Digital TV (DTV) System Basics: Transmitter and Receiver Explained

A Digital TV (DTV) system consists of two main components: the digital TV transmitter and the digital TV receiver. These components work together to deliver digital television signals, offering higher quality and more efficient broadcasting compared to traditional analog TV systems. Let’s explore the basics of DTV using block diagrams of each. The evolution of Digital TV aims to replace the older NTSC system and improve picture and sound quality. It’s also often referred to as HDTV (High Definition Television).
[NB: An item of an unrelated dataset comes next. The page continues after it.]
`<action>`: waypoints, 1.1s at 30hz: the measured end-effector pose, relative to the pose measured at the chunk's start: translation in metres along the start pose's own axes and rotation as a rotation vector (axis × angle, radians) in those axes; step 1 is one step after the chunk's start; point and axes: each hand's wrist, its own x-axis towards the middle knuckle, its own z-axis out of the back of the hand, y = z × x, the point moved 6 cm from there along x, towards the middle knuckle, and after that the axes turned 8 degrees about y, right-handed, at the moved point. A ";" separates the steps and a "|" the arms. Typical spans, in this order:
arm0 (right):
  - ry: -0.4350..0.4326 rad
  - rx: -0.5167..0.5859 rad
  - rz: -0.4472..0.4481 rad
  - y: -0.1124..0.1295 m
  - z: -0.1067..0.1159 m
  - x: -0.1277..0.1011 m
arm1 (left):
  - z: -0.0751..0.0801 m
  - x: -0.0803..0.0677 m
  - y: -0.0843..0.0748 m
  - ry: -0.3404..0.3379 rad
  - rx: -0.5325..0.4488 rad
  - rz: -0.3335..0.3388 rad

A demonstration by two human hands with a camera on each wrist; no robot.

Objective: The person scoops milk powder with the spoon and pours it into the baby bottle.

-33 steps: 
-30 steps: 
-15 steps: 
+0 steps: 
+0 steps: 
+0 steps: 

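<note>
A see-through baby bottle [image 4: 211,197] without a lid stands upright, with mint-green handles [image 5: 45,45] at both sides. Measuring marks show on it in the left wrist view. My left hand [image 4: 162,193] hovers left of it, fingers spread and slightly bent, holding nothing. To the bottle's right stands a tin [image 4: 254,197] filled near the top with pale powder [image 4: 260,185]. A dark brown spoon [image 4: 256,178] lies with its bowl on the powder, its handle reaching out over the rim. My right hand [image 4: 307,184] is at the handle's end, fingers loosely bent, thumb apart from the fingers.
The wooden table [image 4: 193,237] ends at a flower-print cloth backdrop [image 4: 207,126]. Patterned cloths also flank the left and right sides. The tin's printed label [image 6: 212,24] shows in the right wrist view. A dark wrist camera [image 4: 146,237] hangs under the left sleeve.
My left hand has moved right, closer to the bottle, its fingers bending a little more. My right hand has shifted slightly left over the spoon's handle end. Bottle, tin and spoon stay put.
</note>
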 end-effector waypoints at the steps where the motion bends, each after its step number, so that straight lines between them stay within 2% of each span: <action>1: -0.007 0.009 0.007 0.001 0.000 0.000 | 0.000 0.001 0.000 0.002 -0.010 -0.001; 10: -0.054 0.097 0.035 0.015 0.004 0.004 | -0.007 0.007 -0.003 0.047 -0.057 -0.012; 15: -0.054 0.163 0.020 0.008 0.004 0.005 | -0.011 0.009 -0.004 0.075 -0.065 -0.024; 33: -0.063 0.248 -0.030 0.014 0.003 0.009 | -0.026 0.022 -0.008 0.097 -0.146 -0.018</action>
DTV employs a scanning concept to “paint” a picture on the CRT (Cathode Ray Tube). A DTV screen is made of thousands of tiny dots of light called pixels. The more pixels there are, the better the resolution and picture quality. The format of a DTV screen is defined in terms of “(Number of pixels/horizontal line) by (Number of vertical pixels)”. DTV uses progressive line scanning rather than the interlaced scanning used in the NTSC analog TV version, a major difference between the two. This format is compliant with computer screens, allowing such monitors to display DTV formats.

Let’s delve into the DTV transmitter and receiver modules.

Digital TV Transmitter

Figure 1: Digital TV Transmitter Block Diagram

Figure 1 depicts a digital TV transmitter block diagram. The video and audio signals are processed by this DTV transmitter.

• Video Signal Processing: The video signal from the camera, consisting of R (Red), G (Green), and B (Blue) signals, are converted to luminance and chrominance form. These signals are then digitized using an Analog-to-Digital (A/D) converter.
• Serialization and Data Compression: The resulting digital signal is serialized and passed to the data compressor. The purpose of data compression is to reduce the number of bits required to represent the video data, allowing for a higher transmission rate within a limited bandwidth. MPEG2 is commonly used as a data compression method.
• Data Randomization: The signal is then passed through a data randomizer. This randomizer randomizes the data signal, which aids in clock recovery at the receiver.
• RS Encoding: The randomized signal is passed to the Reed-Solomon (RS) encoder, which adds 20 parity bytes per block of data. This helps in correcting up to 10 bytes of error per block.
• Trellis Encoding: The signal is then provided to the Trellis Encoder, which modifies the data to further assist in error correction at the receiver.
• Packetization: This processed signal is passed to the packetizer, which packages the video along with the audio according to the DTV packet format (Figure 2). The audio signal is also passed through an A/D converter and processed using AC-3 data compression before being packetized.

Figure 2: DTV Packet Format

As shown in Figure 2, a DTV packet consists of 188 bytes of data, including both video and audio, as well as 4 bytes used for synchronization and header information. The header helps in identifying the packet number, its sequence, and the video format.

Packets are then assembled into frames of data, each representing one frame of video. A frame typically consists of 626 packets, which are transmitted sequentially. The final signal is then fed to the modulator. DTV commonly uses 8-VSB (8-Vestigial Sideband) modulation. Some systems even employ 16-level VSB modulation.

Digital TV Receiver

Figure 3: Digital TV Receiver Block Diagram

Figure 3 depicts the block diagram of a digital TV (DTV) receiver. The DTV receiver essentially performs the reverse operations of the DTV transmitter. Its primary function is to pick up the composite signal, demodulate it, and decode it into the original audio and video formats. The tuning and IF (Intermediate Frequency) portions are similar to a standard TV receiver.

As previously mentioned, the 8-level VSB signal is demodulated using a synchronous detector to recover the original bit streams. After equalization, the bits are processed for error correction using the Trellis and RS decoders. The signal is then demultiplexed into audio and video formats and fed to the CRT (or other display technology) for viewing.

ATSC 3.0: The Latest Digital TV Standard

Conclusion

Digital TV systems offer numerous benefits, including high picture and sound quality, interactive features, and more efficient spectrum usage compared to analog TV systems. Digital television broadcasting is now widely used across many parts of the world.